Foreign Direct Investment (FDI) is a commercial transaction where an investor from one country invests in a company or institution located in another country. This investment includes the establishment of new businesses or the acquisition of existing ones, making it an essential driver of global economic growth. FDI promotes international trade, creates job opportunities, and boosts the development of host economies. It is the cornerstone and key driver of economic growth and development of a country. China has recently become the leading investor in FDI with Belt and Road initiative. FDI is crucial for developing countries like Pakistan as it helps in addressing its financing gap and improving its infrastructure and seaports. However, the critics have raised concerns over the growing dependencies on China’s FDI and its potential repercussions including falling into debt trap and compromising the state sovereignty (Younas, 2021) .

A decade has passed since the inception of China-Pakistan Economic Corridor (CPEC) , the multi-billion dollars flagship project under president Xi Jinping’s 1.4 trillion dollars Belt and Road Initiative (BRI). The Gigantic BRI programme, 11 times the size of Marshall plan that rebuilt Europe from the ruins of world war 2, aims to revive the fabled “silk road” through new roads, high speed rails, power plants, ports and airports and telecommunication, links to boost trade with in Asia, Middle East, Europe and Africa .The BRI project has been described by former American Assistant Defense Secretary Chas Freeman as “potentially the most transformative engineering effort in human history, because once completed, it could cover more than half of world population and generate GDP of $21 trillion (Hussain, 2023).
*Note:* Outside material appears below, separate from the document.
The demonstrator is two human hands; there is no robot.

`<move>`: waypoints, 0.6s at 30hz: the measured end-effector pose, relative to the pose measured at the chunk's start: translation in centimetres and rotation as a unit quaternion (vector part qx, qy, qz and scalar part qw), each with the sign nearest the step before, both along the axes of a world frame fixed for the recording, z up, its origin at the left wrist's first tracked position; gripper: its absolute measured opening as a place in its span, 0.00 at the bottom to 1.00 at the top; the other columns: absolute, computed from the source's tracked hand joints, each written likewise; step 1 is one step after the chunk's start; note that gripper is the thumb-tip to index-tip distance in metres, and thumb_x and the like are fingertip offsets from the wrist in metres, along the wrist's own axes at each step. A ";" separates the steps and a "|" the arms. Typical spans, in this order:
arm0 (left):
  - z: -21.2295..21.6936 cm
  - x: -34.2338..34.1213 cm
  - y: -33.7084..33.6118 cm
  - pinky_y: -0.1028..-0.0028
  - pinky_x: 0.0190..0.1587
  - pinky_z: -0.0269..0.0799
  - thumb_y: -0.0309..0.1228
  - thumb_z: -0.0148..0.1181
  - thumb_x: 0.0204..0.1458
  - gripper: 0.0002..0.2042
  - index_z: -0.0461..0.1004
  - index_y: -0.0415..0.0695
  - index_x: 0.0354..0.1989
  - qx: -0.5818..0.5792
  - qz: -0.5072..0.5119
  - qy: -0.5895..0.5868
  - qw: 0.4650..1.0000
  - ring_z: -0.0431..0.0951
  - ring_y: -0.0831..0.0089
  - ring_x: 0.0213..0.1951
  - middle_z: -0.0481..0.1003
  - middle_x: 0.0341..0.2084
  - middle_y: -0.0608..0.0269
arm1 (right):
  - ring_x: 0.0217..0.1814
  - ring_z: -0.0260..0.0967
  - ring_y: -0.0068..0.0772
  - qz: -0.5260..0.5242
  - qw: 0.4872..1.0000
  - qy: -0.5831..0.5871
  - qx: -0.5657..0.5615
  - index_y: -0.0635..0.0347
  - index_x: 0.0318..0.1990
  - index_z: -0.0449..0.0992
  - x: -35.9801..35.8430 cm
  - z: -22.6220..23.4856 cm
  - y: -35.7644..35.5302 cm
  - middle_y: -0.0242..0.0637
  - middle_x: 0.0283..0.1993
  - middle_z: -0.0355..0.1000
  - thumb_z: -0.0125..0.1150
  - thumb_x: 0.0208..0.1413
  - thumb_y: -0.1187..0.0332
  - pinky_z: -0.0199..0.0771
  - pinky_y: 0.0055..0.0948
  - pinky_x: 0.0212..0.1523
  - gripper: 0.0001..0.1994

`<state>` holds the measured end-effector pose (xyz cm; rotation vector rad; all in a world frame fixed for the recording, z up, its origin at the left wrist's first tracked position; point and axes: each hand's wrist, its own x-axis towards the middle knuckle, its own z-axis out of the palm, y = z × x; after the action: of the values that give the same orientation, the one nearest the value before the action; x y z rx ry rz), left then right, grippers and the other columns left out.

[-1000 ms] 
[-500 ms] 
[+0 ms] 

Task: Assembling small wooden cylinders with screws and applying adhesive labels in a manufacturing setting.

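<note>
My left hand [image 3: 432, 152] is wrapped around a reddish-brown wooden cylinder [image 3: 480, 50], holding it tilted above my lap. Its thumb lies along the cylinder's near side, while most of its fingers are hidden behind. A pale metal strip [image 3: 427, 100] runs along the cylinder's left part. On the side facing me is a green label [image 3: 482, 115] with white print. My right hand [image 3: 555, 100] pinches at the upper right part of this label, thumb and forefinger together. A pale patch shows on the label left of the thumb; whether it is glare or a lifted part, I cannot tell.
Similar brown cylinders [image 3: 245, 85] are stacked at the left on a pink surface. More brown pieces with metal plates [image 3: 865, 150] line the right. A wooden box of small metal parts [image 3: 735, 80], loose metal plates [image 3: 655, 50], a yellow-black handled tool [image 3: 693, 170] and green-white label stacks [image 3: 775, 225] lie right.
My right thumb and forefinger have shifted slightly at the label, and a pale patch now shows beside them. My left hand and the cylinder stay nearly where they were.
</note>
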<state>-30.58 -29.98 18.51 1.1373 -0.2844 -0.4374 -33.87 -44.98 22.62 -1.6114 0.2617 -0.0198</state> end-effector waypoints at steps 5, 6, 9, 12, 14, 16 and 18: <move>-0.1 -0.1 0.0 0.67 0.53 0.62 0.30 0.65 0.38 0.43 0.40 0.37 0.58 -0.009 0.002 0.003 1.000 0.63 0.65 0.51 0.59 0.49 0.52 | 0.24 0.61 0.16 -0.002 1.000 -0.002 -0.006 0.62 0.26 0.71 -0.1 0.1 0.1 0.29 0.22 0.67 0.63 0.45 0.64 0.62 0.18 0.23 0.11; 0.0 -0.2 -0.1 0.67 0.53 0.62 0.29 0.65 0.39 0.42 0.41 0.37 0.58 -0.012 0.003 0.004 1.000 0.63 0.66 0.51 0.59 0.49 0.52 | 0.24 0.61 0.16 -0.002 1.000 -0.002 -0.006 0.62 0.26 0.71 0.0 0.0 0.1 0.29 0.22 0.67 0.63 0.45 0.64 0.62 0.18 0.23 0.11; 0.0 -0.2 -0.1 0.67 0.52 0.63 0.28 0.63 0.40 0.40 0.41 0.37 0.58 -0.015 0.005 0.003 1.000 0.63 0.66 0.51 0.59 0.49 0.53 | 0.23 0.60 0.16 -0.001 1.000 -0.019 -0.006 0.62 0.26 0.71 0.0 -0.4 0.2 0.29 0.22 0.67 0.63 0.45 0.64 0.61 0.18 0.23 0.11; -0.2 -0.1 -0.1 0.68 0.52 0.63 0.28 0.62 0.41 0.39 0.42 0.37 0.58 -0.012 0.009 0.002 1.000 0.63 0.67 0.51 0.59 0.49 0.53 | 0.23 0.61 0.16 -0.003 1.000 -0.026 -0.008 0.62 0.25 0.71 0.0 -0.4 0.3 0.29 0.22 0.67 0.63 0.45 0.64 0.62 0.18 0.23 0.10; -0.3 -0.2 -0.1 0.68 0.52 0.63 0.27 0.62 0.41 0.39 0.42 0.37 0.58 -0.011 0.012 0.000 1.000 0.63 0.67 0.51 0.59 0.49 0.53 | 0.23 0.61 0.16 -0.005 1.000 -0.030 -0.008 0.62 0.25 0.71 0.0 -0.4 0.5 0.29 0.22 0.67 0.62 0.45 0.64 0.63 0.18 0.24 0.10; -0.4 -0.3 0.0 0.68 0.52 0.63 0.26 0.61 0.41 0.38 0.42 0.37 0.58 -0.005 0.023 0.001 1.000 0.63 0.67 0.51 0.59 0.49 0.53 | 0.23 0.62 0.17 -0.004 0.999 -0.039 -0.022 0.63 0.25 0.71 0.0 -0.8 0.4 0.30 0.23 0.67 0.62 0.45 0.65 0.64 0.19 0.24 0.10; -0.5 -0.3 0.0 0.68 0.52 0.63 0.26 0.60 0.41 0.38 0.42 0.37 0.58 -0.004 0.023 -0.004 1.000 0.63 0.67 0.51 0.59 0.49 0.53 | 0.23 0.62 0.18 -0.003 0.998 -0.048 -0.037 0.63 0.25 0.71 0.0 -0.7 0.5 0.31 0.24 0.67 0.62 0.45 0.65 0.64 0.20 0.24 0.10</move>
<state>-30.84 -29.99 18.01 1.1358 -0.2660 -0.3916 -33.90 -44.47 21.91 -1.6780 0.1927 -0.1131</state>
According to Naveed Hussain, The CPEC project which has been described as “Game Changer” by Pakistani officials was announced in 2013 during visit of Chinese Premier Li Keqiang to Pakistan, but it received a huge impetus in April 2005 when president Xi Jinping visited the country. Pakistan hailed the CPEC as journey towards ” Economic Regionalization in Globalized world, and as a “Hope of better region with peace, development and growth of economy. The China-Pakistan Economic Corridor (CPEC) is a major component of China’s Belt and Road Initiative (BRI) and its impact on Pakistan’s growth, human development, employment generation(almost 236000 jobs), revenues, environmental impacts and overall development has been widely debated (Zafar.A, 2021).

In terms of growth, the CPEC has brought about significant investment in energy and infrastructure projects, with the aim of boosting economic growth. According to the Pakistan Ministry of Planning, Development, and Reforms, CPEC has already contributed 4.5% to Pakistan’s annual GDP growth. However, critics argue that this growth is not sustainable and will ultimately lead to a debt crisis due to the high costs associated with the projects.

In terms of human development, the CPEC has led to the creation of some employment opportunities, but these have been limited to low and semi-skilled labor. The lack of skilled labor has resulted in many companies bringing in workers from China, which has led to criticism from local groups who claim that the locals are being sidelined from the employment benefits. According to James Schwenlein report “Strategic implications of CPEC” which said that from 2014 to 2019, projects under CPEC proceeded in step with the 2017 master plan. According to data collected by the World Bank, in these first five years of implementation, approximately $32 billion in Chinese investments were under construction, completed, or operational, and feasibility studies had been conducted on an additional $14 billion in projects. Approximately 70 percent of CPEC projects implemented or completed up to date have been in the energy sector, with nearly all of the remainder in the transportation sector (Schwenlein, 2019).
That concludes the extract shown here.